**INPUT DATA:**
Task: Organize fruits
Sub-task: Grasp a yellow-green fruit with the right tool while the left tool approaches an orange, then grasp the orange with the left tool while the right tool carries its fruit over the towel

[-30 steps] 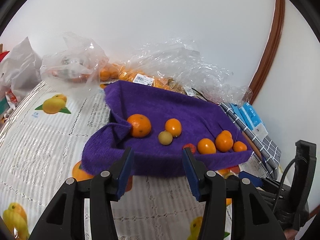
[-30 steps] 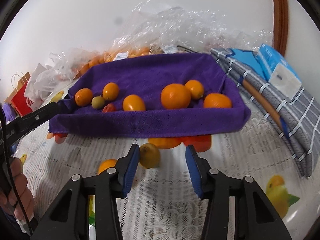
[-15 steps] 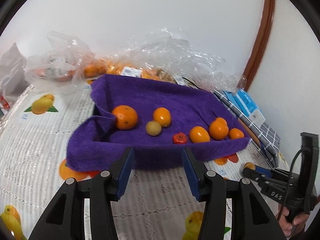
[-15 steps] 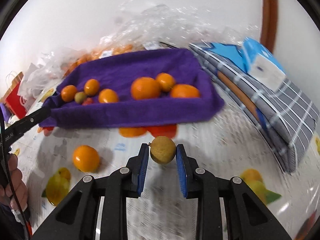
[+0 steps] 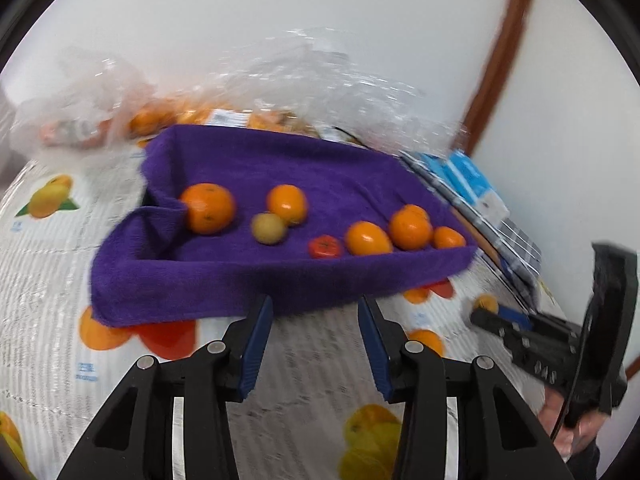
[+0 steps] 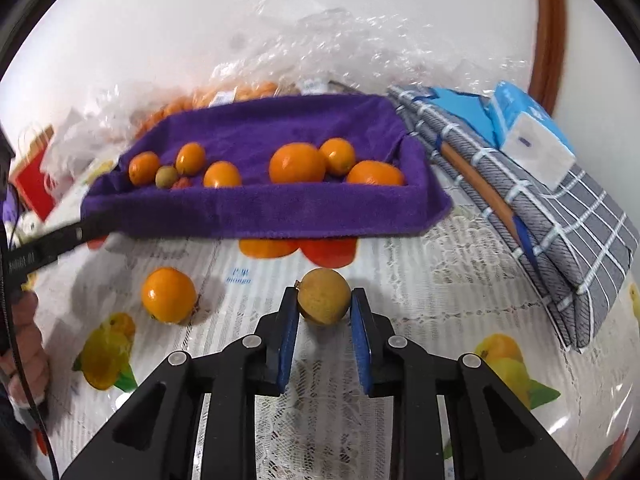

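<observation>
Purple towel-lined tray (image 6: 256,216): beyond our right gripper (image 6: 324,312), clenched on tan fruit (image 6: 323,298); left gripper (image 5: 316,344), probably empty, closing.

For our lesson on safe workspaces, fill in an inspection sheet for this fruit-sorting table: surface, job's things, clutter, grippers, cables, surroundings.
Surface: tablecloth with lace and fruit prints.
Job's things: purple towel tray holding fruit; brown fruit; loose orange on the cloth.
Clutter: plastic bags; checked cloth; blue packs.
Grippers: right gripper shut on the brown fruit; left gripper closing, nothing between its fingers.
Cables: black cable by the hand.
Surroundings: white wall.
</observation>
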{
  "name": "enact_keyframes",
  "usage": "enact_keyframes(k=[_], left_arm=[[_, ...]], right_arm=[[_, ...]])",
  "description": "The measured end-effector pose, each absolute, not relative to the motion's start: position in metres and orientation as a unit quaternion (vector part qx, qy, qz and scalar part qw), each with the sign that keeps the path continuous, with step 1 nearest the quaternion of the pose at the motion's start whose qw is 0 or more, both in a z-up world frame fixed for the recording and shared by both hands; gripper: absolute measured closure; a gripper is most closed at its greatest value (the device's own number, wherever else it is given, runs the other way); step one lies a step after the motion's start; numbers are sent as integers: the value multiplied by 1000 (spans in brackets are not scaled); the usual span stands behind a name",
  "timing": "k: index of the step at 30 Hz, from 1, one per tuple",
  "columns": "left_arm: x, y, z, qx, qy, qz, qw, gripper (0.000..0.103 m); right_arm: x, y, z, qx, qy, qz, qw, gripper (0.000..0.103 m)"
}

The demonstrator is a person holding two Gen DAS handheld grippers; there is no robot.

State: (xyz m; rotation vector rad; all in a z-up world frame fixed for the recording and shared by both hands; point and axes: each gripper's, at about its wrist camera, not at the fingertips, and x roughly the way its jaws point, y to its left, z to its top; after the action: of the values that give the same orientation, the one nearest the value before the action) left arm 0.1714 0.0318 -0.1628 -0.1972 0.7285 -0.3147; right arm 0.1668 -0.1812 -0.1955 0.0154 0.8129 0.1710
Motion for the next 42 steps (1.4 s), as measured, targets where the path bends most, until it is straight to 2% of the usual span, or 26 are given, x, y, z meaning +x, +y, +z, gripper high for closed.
enact_keyframes(k=[13,15,36,42], left_arm=[[167,-39,-178,-31,408,-211,888,61],[167,-38,-181,-31,418,-210,884,71],[172,-27,-183,-71,418,-205,882,71],[168,-20,-176,-84,391,-203,894,71]], right_arm=[[164,-196,-190,45,378,64,922,77],[163,-195,-190,47,379,66,922,77],[160,-185,-190,31,375,85,922,77],[158,-183,-188,27,370,92,924,77]])
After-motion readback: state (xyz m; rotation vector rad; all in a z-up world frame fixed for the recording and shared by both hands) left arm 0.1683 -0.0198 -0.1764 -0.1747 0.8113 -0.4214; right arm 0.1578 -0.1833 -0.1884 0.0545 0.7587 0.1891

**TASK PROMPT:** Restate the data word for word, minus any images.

**SOLUTION:**
Task: Organize fruits
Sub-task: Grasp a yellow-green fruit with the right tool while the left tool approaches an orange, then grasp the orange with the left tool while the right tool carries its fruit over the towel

[-30 steps] 
[-30 steps] 
[-15 steps] 
[-15 steps] 
[+0 steps] 
[+0 steps] 

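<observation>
Purple towel-lined tray (image 6: 256,216): beyond our right gripper (image 6: 324,312), clenched on tan fruit (image 6: 323,298); left gripper (image 5: 316,344), probably empty, closing.

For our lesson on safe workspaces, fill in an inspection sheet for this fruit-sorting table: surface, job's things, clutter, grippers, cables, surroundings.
Surface: tablecloth with lace and fruit prints.
Job's things: purple towel tray holding fruit; brown fruit; loose orange on the cloth.
Clutter: plastic bags; checked cloth; blue packs.
Grippers: right gripper shut on the brown fruit; left gripper closing, nothing between its fingers.
Cables: black cable by the hand.
Surroundings: white wall.
</observation>
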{
  "name": "enact_keyframes",
  "usage": "enact_keyframes(k=[_], left_arm=[[_, ...]], right_arm=[[_, ...]])",
  "description": "The measured end-effector pose, each absolute, not relative to the motion's start: position in metres and orientation as a unit quaternion (vector part qx, qy, qz and scalar part qw), each with the sign that keeps the path continuous, with step 1 nearest the quaternion of the pose at the motion's start whose qw is 0 or more, both in a z-up world frame fixed for the recording and shared by both hands; gripper: absolute measured closure; a gripper is most closed at its greatest value (the device's own number, wherever else it is given, runs the other way); step one lies a step after the motion's start; numbers are sent as integers: the value multiplied by 1000 (spans in brackets are not scaled); the usual span stands behind a name",
  "timing": "k: index of the step at 30 Hz, from 1, one per tuple",
  "columns": "left_arm: x, y, z, qx, qy, qz, qw, gripper (0.000..0.103 m); right_arm: x, y, z, qx, qy, qz, qw, gripper (0.000..0.103 m)"
}

The demonstrator is a person holding two Gen DAS handheld grippers; there is no robot.

State: (xyz m; rotation vector rad; all in a z-up world frame fixed for the recording and shared by both hands; point and axes: each gripper's, at about its wrist camera, not at the fingertips, and x roughly the way its jaws point, y to its left, z to its top; after the action: of the values that give the same orientation, the one nearest the value before the action) left arm 0.1714 0.0318 -0.1628 -0.1972 0.7285 -0.3147; right arm 0.1668 -0.1812 -0.1955 0.0154 0.8129 0.1710
Motion for the next 42 steps (1.4 s), as measured, targets where the path bends most, until it is straight to 2% of the usual span, or 26 are given, x, y, z meaning +x, +y, +z, gripper high for closed.
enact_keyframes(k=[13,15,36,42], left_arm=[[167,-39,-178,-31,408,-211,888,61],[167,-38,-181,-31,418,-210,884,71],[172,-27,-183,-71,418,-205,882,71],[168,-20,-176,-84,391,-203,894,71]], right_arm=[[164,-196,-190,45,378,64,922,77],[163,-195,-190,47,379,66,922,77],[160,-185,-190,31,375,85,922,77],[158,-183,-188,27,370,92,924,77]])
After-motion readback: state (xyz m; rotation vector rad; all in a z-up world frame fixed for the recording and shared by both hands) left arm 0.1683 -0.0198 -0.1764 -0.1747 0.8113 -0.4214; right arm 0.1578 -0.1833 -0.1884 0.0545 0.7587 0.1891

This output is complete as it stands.